Records from a data collection.

----------------------------------------

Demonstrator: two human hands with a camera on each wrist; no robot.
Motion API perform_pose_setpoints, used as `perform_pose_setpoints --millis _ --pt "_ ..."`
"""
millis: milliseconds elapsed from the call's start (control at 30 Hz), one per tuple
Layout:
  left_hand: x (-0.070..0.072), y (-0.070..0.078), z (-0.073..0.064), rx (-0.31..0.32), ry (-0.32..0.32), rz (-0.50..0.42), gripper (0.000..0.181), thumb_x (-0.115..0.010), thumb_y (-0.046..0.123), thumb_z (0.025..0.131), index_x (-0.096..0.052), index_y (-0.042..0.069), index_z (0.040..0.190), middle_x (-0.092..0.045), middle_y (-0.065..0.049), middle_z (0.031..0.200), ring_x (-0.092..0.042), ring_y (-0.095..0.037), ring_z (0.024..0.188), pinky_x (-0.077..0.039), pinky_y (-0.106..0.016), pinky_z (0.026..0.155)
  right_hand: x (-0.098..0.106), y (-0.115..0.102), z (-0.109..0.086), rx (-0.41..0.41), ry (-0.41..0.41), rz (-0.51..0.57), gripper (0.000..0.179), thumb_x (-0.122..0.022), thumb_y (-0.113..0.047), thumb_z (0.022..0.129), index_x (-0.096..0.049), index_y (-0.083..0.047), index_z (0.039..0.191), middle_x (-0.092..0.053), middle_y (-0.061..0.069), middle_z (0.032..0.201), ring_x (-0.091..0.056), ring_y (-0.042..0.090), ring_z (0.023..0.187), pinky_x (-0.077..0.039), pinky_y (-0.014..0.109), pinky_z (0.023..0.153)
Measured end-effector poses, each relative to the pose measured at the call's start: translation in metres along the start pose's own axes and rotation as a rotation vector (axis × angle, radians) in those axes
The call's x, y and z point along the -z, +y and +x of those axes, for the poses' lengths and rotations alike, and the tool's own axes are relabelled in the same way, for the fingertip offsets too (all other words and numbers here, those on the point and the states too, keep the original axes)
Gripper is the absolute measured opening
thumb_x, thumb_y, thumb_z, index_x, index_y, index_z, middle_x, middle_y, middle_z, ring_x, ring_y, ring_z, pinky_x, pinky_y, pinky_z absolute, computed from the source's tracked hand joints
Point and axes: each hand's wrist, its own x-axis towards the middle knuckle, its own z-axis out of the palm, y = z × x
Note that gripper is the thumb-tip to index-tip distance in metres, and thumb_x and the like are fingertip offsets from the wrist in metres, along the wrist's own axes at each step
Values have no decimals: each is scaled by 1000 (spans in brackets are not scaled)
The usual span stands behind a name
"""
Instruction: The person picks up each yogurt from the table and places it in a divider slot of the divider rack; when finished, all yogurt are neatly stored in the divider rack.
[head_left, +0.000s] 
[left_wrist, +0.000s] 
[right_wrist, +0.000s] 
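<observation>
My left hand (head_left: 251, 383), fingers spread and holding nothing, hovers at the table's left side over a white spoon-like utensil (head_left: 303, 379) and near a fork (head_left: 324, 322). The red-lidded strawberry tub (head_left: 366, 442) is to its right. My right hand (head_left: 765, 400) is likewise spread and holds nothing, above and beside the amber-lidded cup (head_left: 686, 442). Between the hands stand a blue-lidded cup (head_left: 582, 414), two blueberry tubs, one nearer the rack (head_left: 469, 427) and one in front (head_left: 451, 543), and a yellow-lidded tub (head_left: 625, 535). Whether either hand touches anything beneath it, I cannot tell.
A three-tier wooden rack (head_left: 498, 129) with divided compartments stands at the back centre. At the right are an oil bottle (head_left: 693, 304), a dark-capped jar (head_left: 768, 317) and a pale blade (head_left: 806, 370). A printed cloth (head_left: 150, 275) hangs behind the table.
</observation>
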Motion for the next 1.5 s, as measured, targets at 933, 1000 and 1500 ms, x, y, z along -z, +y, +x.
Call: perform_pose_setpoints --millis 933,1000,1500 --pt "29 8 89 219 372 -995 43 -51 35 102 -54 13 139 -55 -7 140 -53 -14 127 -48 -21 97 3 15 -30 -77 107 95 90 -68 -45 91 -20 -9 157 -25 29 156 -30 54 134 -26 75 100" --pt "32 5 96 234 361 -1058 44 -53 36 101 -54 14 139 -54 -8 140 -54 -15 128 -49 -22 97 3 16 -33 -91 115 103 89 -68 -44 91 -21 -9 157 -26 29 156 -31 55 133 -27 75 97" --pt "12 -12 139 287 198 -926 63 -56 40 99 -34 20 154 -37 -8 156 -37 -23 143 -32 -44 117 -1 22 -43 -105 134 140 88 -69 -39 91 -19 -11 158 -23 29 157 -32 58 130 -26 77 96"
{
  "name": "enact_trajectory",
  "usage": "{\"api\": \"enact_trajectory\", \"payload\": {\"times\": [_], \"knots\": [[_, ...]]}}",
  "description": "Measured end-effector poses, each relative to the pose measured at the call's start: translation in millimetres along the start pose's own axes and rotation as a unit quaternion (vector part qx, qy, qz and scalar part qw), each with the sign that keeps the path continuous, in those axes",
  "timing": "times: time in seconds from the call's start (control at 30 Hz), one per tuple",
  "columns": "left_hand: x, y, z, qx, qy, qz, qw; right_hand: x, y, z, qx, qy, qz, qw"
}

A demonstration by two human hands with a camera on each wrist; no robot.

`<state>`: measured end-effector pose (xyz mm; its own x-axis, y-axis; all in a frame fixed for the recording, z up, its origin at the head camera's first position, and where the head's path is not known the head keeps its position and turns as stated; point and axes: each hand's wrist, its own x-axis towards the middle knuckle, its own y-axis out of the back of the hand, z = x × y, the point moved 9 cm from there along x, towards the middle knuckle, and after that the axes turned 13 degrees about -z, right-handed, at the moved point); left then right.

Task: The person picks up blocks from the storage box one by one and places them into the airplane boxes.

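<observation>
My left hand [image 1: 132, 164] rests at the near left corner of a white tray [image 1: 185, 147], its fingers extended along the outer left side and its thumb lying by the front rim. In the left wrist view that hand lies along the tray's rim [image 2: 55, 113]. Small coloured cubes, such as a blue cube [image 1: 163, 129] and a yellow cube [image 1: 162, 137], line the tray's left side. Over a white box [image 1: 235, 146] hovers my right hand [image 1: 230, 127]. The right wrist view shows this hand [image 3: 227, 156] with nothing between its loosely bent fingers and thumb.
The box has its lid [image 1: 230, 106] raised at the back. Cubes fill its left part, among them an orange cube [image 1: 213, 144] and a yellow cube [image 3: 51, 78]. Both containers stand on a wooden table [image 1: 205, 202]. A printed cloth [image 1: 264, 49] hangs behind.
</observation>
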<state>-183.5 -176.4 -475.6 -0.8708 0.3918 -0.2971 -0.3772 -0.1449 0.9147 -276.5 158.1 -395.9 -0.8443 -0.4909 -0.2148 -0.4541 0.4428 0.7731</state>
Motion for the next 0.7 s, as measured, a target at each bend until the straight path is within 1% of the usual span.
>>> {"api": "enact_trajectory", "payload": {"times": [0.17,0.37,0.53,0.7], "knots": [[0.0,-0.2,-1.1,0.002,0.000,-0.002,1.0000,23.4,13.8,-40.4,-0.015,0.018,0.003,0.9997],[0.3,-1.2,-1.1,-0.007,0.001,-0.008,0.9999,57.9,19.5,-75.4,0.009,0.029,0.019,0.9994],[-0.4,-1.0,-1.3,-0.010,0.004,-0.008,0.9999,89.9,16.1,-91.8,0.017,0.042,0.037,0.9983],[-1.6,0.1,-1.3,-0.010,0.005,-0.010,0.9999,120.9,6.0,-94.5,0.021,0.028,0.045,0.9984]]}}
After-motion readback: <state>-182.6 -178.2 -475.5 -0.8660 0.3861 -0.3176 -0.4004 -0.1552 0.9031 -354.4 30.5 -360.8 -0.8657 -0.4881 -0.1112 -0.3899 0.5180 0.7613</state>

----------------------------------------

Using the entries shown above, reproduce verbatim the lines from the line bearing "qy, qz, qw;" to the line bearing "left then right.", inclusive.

  "columns": "left_hand: x, y, z, qx, qy, qz, qw; right_hand: x, y, z, qx, qy, qz, qw"
}

A demonstration by two human hands with a camera on each wrist; no robot.

`<state>`: measured end-effector pose (xyz mm; its own x-axis, y-axis; all in a frame fixed for the recording, z up, its origin at the head camera's first position, and where the head's path is not known the head keeps its position and turns as stated; point and axes: each hand's wrist, its own x-axis towards the middle knuckle, its own y-axis out of the back of the hand, z = x × y, the point moved 9 cm from there along x, towards the middle knuckle, and after that the axes turned 13 degrees about -z, right-handed, at the moved point); left then right.

No further output remains.